Örneğin, 15 Temmuz döneminde Genelkurmay Başkanı Akar’ın Özel Kalem Müdürü olan Ramazan Gözel, 10 Nisan 2019’da esas hakkında mütalaaya karşı yaptığı savunmasında; son 3 yılı Akar’la olmak üzere 2011’den itibaren yaşadığı, bildiği ve o zamanlar anlamlandıramadığı gerçekleri anlatacağını belirtip, “Amacım, Hulusi Akar’ın şahsını hedef almak değil, 15 Temmuz’un, Hulusi Akar’ın anlaşılmasını sağlamaktır. Devletin itibarını korumaya dikkat edeceğim. Çünkü bu şahıslar gidici, makamlar bakidir.” dedikten sonra şu iddialarda bulundu:
“5 Şubat 2014’te Odierno ziyaret etmek istedi, Hulusi Akar ‘evet’ dedi. İlk ziyarete gelen yabancı mevkidaşı oydu. O zaman madalya konusu yoktu. Buna rağmen Odierno’ya büyük tepki vardı. Tepkileri azaltmak için Necdet Özel’i ikna edip, kandırmak demek istemiyorum, sorumluluğu paylaşmak adına onunla görüşmesini sağladı. Biz Kuvvet olarak görüşmeleri basına vermeyiz, Genelkurmay paylaşır. Çuvalcı General Akar’ı ziyaret ediyor; ama haberi yapılan Necdet Özel. Bunun anlamı var mı? Hulusi Akar açısından elbette var. Hulusi Akar doğruları söylemiyor, herkesi kandırmaya devam ediyor. Onun için çuvalcı olayını anlatıyorum. Dillere dolanan madalya olayına gelelim. Bu olayda gelen tepkileri azaltmak için yapılan çalışmalarda ben de yer aldım.
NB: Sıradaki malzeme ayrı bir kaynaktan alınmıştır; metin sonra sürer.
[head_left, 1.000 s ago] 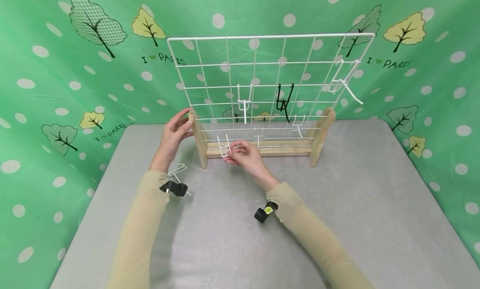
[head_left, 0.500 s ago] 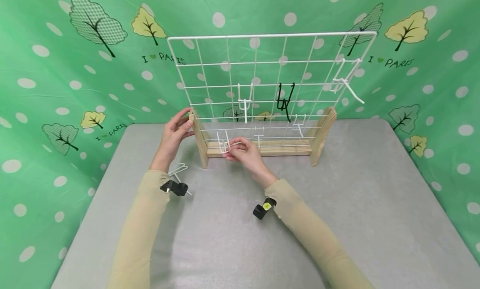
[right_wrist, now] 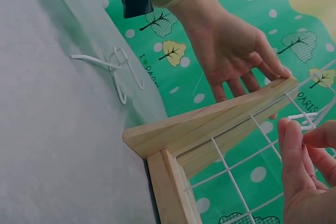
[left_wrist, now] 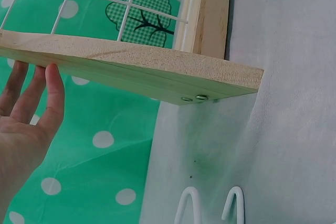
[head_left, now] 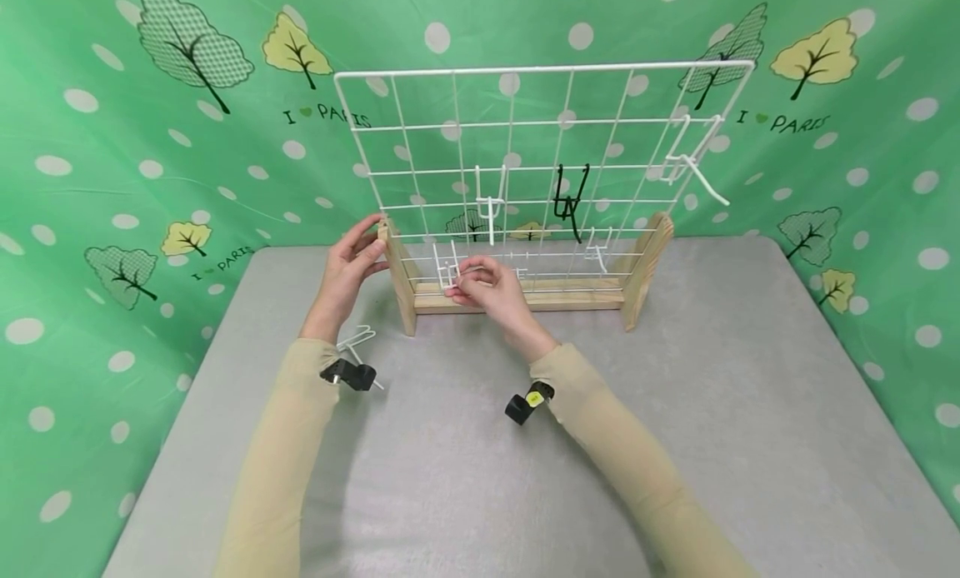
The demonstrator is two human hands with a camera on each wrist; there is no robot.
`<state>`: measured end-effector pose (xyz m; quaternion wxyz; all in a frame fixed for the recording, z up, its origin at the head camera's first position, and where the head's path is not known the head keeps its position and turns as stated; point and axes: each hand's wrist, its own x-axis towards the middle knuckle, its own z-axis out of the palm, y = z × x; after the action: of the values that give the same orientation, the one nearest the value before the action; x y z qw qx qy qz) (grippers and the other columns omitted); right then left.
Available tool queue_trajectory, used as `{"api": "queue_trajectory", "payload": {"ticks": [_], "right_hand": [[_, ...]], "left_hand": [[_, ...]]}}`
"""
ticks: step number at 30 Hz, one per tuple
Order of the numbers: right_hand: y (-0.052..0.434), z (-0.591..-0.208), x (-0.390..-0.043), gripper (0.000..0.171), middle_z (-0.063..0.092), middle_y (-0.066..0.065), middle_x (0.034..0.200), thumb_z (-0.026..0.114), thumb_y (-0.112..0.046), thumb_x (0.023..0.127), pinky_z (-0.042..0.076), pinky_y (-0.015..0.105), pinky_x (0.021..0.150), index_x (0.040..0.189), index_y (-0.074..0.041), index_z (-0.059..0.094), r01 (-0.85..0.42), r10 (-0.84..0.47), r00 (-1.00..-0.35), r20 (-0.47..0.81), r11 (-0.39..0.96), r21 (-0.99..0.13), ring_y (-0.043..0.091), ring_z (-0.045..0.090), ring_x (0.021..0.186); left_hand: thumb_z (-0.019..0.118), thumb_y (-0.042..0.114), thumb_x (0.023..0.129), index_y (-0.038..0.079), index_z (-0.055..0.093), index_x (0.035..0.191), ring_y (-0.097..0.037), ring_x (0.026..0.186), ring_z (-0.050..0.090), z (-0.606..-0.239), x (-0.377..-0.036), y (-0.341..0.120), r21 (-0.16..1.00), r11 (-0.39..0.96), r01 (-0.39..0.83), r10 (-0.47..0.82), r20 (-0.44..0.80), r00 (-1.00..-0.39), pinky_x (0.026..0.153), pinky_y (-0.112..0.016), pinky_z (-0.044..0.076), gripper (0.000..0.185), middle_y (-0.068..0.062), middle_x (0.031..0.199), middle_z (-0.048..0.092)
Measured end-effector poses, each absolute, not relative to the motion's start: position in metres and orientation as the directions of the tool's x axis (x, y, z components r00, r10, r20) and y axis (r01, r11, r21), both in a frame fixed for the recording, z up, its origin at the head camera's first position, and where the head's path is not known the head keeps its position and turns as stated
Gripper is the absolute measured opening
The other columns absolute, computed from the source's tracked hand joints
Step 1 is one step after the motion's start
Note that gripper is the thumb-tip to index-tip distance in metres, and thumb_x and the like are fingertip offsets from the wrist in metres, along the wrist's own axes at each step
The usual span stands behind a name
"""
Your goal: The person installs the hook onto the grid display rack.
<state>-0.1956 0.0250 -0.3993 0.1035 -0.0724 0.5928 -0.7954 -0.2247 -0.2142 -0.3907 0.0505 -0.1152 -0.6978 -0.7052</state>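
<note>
A white wire grid panel (head_left: 540, 68) stands in a wooden stand with two side posts. My left hand (head_left: 345, 270) holds the left wooden post (head_left: 400, 282), thumb on its front edge and fingers on the outer face. In the left wrist view, several fingertips (left_wrist: 54, 72) touch that post's side. My right hand (head_left: 495, 293) pinches a white wire hook (head_left: 437, 266) between thumb and fingers, close to the lower left part of the grid. The hook's two prongs point upward; the fingers hide part of its base.
Another white hook (head_left: 356, 341) lies on the grey table (head_left: 450, 478) beside my left wrist. On the grid hang a black hook (head_left: 567, 207), a white hook (head_left: 491, 207) left of it and another white hook (head_left: 686, 159) at the upper right. A green patterned cloth (head_left: 225, 178) hangs behind.
My right hand has risen slightly with the pinched hook, along the lower part of the grid. The left hand stays on the post.
</note>
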Motion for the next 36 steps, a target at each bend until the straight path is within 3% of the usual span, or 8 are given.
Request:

Ziyaret öncesinde Kuvvet Karargâhı ilgilileri, ‘Odierno’ya bu dönemde gitmeyin, zamana yayalım’ dedi. Dinlemedi, ısrarla gitti. Mesela bundan önce Işık Koşaner Kuvvet Komutanı iken Amerika’ya davet edilmişti. 6-7 ay sonra Genelkurmay Başkanı olacaktı. Karargah, ‘Gitmeyin, icazet alma anlamına gelir’ dedi; ortak aklı dinledi, gitmedi. Madalya olayına dönersek; Meclis’te, ‘Herkese veriliyor, bize de paldır küldür verildi.’ dedi. Böyle paldır küldür olmaz. Genelkurmay’a bildirilir. Onay verilirse alınır, bu işler de gitmeden ayarlanır. ABD’ye gitmeden önce 2 gün İstanbul’da kaldı. ABD’liler madalya vereceklerini söyledi. Özel’e arz ettirdi. Ayak basmadan önce tören alanı vs. hepsi biliniyordu. Bize, ‘NATO’cu ABD’ci’ diyenler, ABD’nin madalya veriş gerekçelerine baksınlar. Herkese veriyorlarsa Necdet Özel, Işık Koşaner aldı mı? Çok büyük tepki geldi, bu kadarı beklenmiyordu. ‘Nasıl savunacağız?’ diye düşünüyoruz. Şöyle bir şey oldu, Özel Kalemi, ‘Bu olay sizi mezara kadar takip edecek, eleştirilere alışmanız lazım.’ dedi.”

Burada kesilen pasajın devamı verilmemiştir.